Not that everyone has gone ape over the four-corners. "The kindest four-letter word that I can find for it is dull," says Iowa State Coach Lynn Nance. UNLV's head man, Jerry Tarkanian, says, " Las Vegas is a fast city, and people here like a running team. The four-corners would have a bad psychological effect on them." The four-corners has long had a bad physiological effect on a lot of coaches and fans—it makes them sick. As a result there is a growing clamor for the introduction of a pro-type shot clock in college basketball.

Actually, Smith didn't invent an offense so much as he refined a long-existing one. The delay has been around since the clock first became part of basketball, but unlike the freeze, in which the offensive team makes no attempt to score, the delay has rarely been a source of controversy. In fact, Henry Iba gave slowdown, or control, tactics a pretty good name in the '30s, '40s and '50s when his Oklahoma A&M teams patiently worked their way to 13 league titles and two national championships. Most of today's delay offenses, variously called Aggie, Domino or 5-Game, are offsprings of Iba's concepts. The basis for Smith's version—the Ford Corners, as it is now entitled on bumper stickers all over North Carolina—was borrowed from Chuck Noe, who coached at South Carolina. "He called his 3-2 delay the Mongoose," Smith says, "and it was designed to free his two big men for a two-on-two game inside."

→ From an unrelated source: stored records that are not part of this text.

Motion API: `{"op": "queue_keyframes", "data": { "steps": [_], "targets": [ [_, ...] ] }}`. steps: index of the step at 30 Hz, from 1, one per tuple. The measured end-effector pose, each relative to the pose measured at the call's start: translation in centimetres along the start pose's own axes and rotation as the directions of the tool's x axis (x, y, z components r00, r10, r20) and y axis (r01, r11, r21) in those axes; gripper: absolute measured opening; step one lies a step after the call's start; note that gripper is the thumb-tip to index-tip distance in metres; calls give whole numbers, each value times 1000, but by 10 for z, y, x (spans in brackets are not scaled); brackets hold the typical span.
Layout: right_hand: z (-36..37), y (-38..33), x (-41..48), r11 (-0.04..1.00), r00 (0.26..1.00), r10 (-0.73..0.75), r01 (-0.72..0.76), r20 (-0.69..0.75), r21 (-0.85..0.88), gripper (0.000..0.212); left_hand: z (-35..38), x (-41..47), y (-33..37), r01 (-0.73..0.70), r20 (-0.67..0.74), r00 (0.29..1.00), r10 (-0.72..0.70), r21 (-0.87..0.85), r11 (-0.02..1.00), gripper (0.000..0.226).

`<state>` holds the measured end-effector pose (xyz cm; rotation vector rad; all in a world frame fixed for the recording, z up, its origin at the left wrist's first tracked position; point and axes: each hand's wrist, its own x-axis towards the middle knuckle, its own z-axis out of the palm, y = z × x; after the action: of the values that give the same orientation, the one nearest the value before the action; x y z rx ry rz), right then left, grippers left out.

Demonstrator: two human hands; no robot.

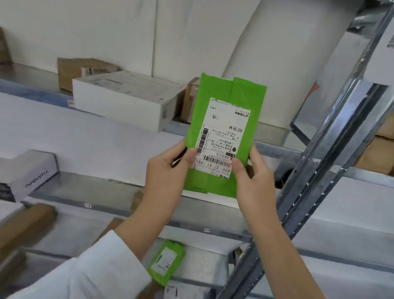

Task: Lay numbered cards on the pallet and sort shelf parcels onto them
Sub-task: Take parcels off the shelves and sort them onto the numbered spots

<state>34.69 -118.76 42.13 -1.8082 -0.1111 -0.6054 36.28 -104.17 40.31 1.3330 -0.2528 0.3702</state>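
Note:
A flat green parcel [226,95] with a white shipping label, printed upside down to me, is held upright in front of the metal shelves. My left hand [166,170] grips its lower left edge, thumb on the label. Gripping the lower right edge is my right hand [253,182], its thumb also pressed on the label. No pallet or numbered cards are in view.
A white box [124,98] and brown cartons [75,69] lie on the upper shelf. A second green parcel [166,261] sits on a lower shelf, with a white box [25,173] and brown packages at the left. A slanted steel upright [318,181] stands right of my hands.

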Motion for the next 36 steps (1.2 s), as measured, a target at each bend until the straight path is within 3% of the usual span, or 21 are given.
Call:
{"op": "queue_keyframes", "data": {
  "steps": [7,12,18,28,36],
  "targets": [
    [139,-23,-129,989,954,78,-111,290,99,46,-188,-98,9,117,-283,953,-108,14,993,26],
    [247,-40,-216,951,856,193,-284,480,124,44,-322,-165,30,220,-458,873,-166,66,973,25],
    [353,-87,-291,948,753,188,-307,631,83,47,-446,-226,67,267,-602,785,-149,112,957,20],
    [462,-151,-392,967,515,31,-234,857,105,42,-566,-326,118,242,-824,565,-47,111,964,21],
    [538,-169,-427,966,334,-50,-224,941,131,37,-624,-358,131,254,-921,389,17,125,959,23]
  ]
}}
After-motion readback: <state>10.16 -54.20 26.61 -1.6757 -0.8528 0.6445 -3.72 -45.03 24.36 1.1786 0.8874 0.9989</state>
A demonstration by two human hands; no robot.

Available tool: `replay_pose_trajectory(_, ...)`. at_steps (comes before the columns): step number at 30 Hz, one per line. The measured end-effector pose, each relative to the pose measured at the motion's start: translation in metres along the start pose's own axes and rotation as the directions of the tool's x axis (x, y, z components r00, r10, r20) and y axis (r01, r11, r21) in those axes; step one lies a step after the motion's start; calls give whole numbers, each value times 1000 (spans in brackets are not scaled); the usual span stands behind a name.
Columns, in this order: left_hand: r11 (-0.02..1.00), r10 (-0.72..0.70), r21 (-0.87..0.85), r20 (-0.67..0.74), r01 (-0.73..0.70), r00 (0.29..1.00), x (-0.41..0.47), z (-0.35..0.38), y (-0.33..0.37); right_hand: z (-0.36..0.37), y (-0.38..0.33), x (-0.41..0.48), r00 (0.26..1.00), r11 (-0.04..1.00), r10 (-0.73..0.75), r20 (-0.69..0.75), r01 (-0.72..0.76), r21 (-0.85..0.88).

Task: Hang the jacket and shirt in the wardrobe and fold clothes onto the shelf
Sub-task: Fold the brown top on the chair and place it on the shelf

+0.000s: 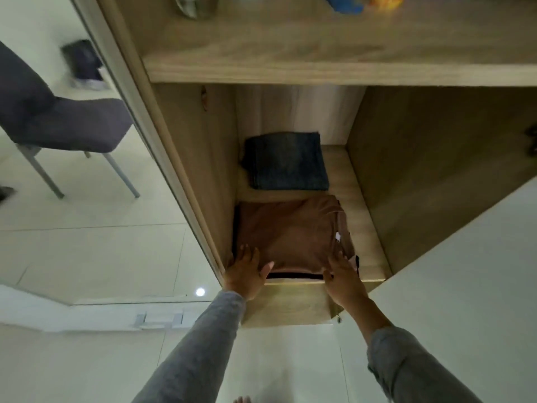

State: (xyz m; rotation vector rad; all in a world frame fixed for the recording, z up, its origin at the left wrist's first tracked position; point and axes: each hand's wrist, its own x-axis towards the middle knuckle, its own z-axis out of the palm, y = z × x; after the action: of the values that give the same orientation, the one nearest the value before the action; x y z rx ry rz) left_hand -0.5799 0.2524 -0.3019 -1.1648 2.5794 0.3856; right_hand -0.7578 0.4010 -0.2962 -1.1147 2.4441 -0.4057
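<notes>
I have both hands low in the middle of the frame, at the front lip of the wardrobe's bottom shelf (364, 216). My left hand (247, 271) lies flat on the near left corner of the folded brown garment (287, 231), fingers (247, 253) straight and slightly spread, gripping nothing. My right hand (344, 279) rests on the near right corner, its fingers likewise straight and loose on the cloth. The garment sits at the front of the shelf, with a dark edge showing beneath it. Just behind it, towards the back wall, lies a pair of folded jeans (286, 161), apart from the brown garment. An upper shelf (290, 53) spans the top of the frame. A dark chair (66, 123) stands at the left.
</notes>
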Motion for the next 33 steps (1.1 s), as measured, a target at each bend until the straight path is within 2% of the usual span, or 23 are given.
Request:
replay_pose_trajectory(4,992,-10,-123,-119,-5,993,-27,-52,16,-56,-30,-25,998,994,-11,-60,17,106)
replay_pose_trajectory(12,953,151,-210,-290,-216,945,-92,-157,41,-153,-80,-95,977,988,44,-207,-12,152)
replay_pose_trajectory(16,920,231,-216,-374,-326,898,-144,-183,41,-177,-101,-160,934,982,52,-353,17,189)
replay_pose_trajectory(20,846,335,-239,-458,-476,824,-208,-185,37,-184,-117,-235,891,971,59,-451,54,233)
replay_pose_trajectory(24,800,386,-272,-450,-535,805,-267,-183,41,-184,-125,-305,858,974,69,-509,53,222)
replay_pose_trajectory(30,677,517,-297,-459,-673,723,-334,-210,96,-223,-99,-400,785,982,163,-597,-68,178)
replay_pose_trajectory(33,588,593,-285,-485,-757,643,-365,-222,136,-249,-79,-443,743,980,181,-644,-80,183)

Smith began experimenting with the 3-2 delay in 1963 while preparing for a game against Kentucky. And he had the perfect man to direct it in 5'10" play-maker Larry Brown, now coach of the NBA's Denver Nuggets. Brown was running the Mongoose in practice one day when Smith gave a signal to the defense to switch from a zone to a man-to-man. "Larry was supposed to notice the change, go into our new man-to-man delay and try to get easy shots for our big guys," says Smith. "Instead he drove right around his man and went in for a layup. He did the same thing the next time, except this time he hit our center, Billy Cunningham, with a back-door pass for another layup. I thought, 'We've got something here.' " The final score confirmed it: North Carolina 68, Kentucky 66. It was the first of nine times that the Tar Heels would beat the Wildcats while using the four-corners.

Smith did not immediately recognize the broad potential of his delay offense, and the four-corners lay dormant until the 1965-66 season, when he was seeking to utilize the one-on-one talents of All-Americas Larry Miller and Bob Lewis. Miller, Lewis and another guard, John Yokley, alternated in the key role of chaser, the position Ford now plays. The Tar Heels held a 17-12 lead at Ohio State when Smith first flashed the four-fingered sign. The Buckeyes responded with a man-to-man defense but switched to a zone in the second half. Neither was effective as Carolina won, 82-72, and the four-corners became a permanent part of Smith's game plan.